|Yes, it is...a faked unicorn skeleton!|
As I slowly make my way through classes and textbooks and years of life, I realize more and more how very little I know. It's a backwards process: I think I understand something until I reach into it a bit farther and encounter a new plane of knowledge...then I realize I'd have to walk all the way across that plain as well, if I truly wanted to understand. Things are much more complicated than I thought. This is so entirely scary that I just feel like quitting...which obviously gets very little work done.
So I just have to fake it. No, wait, don't leave! Let me explain. To convince myself I can write something worthwhile, I have to fake it, at first. Two extremes have developed among writers: 1) Write what you know, and 2) write whatever bubbles up from your soul, man. I think writers learn during the writing process--we don't know everything right at the start. We learn and teach ourselves by writing. In fact, writing a book teaches the writer even more than it teaches the readers.
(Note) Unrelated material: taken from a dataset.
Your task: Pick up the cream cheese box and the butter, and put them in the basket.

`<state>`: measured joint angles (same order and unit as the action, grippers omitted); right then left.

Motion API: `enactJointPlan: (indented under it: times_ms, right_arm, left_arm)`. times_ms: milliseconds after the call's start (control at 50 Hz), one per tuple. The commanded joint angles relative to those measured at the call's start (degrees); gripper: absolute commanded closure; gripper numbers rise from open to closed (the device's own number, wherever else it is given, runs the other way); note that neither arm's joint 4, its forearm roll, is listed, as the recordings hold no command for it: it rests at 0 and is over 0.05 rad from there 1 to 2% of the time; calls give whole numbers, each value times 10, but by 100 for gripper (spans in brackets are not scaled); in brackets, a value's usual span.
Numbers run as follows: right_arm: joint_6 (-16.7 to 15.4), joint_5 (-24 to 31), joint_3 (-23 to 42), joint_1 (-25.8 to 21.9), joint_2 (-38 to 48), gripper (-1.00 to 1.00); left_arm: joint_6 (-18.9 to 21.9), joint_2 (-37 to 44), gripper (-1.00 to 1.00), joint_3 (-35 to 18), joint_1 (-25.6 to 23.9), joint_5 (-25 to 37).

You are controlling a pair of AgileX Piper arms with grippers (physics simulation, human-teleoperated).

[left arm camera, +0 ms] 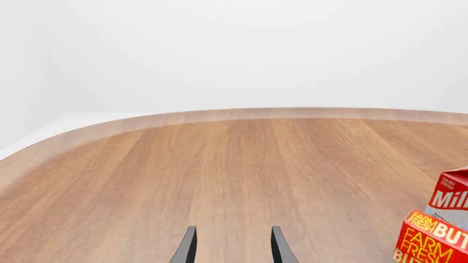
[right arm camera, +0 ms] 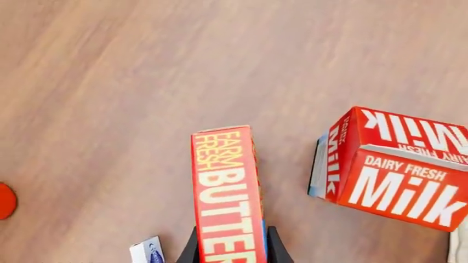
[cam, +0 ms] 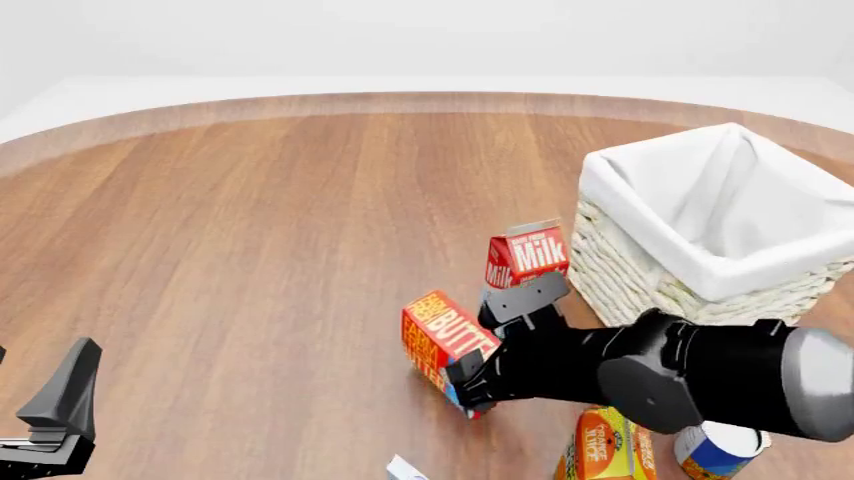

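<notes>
The right gripper [right arm camera: 231, 249] pinches the butter [right arm camera: 228, 192] at its near end, just beside the milk carton [right arm camera: 395, 164]. The basket [cam: 641, 165] sits beyond the milk. Swinging toward it could topple the milk. The left gripper [left arm camera: 230, 246] hangs spread and empty

My black right gripper [right arm camera: 231, 244] pinches the red butter [right arm camera: 228, 197] with yellow-white lettering; red-white milk carton [right arm camera: 398, 164], whitish woven basket [cam: 641, 275], brown woodgrain table [cam: 267, 220].
</notes>
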<state>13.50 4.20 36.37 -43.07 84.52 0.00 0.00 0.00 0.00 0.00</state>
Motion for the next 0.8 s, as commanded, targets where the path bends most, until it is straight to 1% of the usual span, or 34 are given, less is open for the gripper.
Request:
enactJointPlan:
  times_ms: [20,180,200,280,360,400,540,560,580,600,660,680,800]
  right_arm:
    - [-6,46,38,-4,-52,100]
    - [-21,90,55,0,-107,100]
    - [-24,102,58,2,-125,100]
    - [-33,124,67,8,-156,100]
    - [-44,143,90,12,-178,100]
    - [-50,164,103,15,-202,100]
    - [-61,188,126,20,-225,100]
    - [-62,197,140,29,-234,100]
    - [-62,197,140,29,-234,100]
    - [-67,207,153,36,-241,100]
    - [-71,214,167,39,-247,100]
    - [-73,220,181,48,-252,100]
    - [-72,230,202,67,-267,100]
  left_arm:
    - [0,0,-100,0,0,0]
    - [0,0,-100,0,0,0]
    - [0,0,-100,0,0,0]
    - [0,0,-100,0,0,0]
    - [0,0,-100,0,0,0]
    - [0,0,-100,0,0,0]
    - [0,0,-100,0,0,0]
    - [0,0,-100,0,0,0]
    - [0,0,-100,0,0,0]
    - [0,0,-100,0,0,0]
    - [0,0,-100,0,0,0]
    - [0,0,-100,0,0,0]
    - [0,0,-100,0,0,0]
In Madeleine L'Engle's book A Ring of Endless Light, the grandfather comments, "A poet friend of mine told me that his poems know far more than he does, and if he listens to them, they teach him" (70).
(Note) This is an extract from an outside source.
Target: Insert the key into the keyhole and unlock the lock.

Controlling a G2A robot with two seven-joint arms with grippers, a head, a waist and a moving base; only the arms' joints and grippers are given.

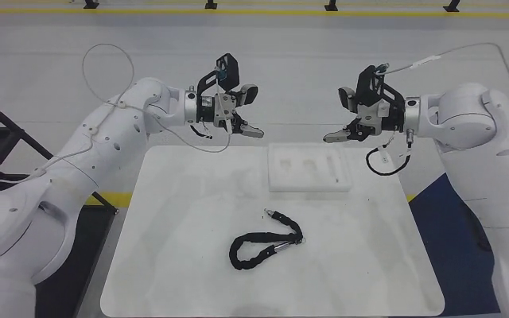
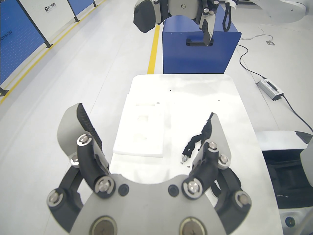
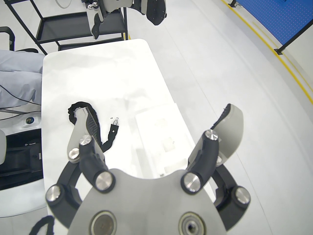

For a long time, I felt it was my duty to write only about what I understood very well so that my readers will understand perfectly, too. Now I know not to wait until I feel like I know everything (because I never will). In fact, even if I feel like I know nothing in the beginning, that's no excuse to shirk brainstorming and idea-gathering. It's actually the perfect motivation. Writing itself changes and teaches us, so there is no point in "waiting until we know something."
I'm not saying we shouldn't be researching or outlining for our work--that is a part of writing. What I'm saying is, don't be scared to dive in. And don't get bogged down in those things for a decade, either. Make sure you're writing things, small things, even. Poems carry little images and little truths. Essays develop truths. Flash fiction and short stories begin developing characters who learn and grow. You don't have to write a novel right off the bat. Writing small teaches as much as writing big.
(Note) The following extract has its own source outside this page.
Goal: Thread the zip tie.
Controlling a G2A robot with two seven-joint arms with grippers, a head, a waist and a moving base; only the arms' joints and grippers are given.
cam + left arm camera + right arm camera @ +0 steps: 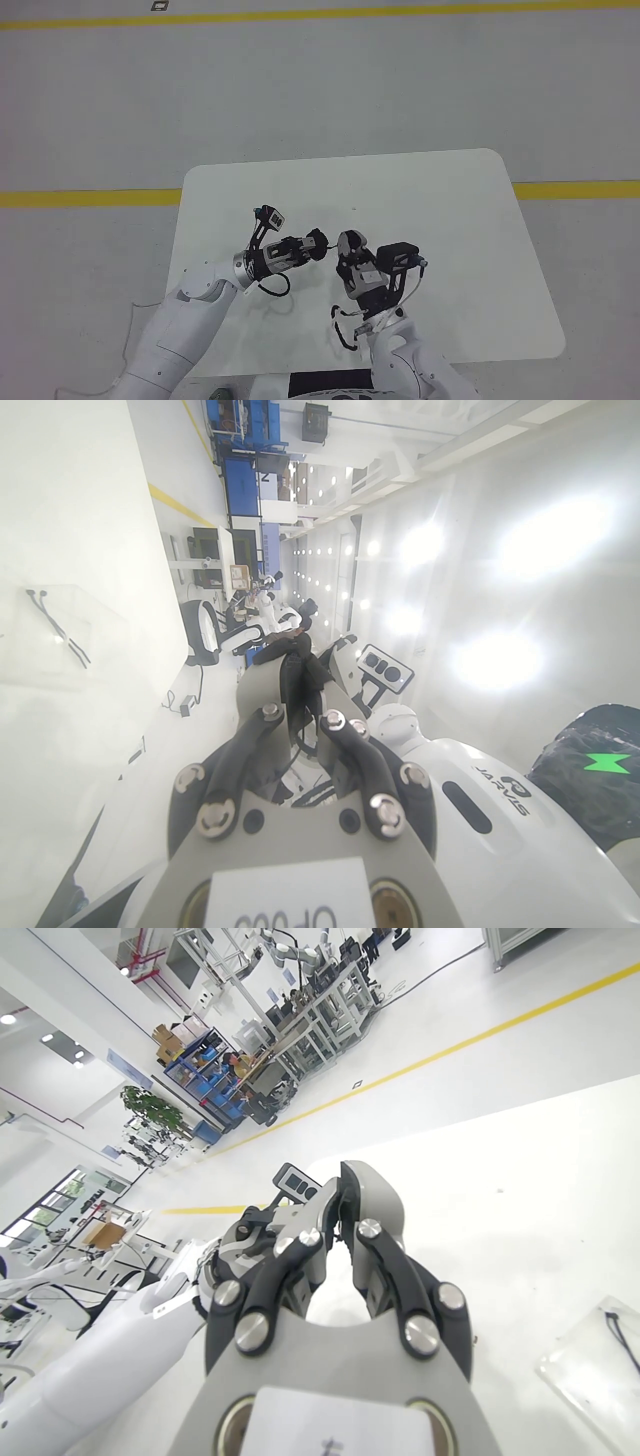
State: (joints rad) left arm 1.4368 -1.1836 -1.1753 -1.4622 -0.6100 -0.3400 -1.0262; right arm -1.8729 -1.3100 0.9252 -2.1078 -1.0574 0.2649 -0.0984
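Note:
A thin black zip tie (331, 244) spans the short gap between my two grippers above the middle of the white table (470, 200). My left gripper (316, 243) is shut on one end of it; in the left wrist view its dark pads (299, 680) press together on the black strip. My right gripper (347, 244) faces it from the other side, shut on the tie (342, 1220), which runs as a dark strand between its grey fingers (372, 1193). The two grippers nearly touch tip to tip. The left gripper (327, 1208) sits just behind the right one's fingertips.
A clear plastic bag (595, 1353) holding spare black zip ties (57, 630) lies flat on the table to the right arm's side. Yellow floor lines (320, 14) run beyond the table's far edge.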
I know more than I did when I started writing. Viewing life through the thoughtful lens of a writer teaches me more than I learned with my previously-passive eyes. So even when I write something that I worry isn't very good, I remind myself that the only way to get good is to keep trying.
And until I know, I fake it. That's the only way to push past the insecurity until I actually DO know. As John Truby says, we should "Write something that may change your life."
Truby, John. The Anatomy of Story: 22 steps to Becoming a Master Storyteller. New York, NY: Faber and Faber, Inc. 2007. Print.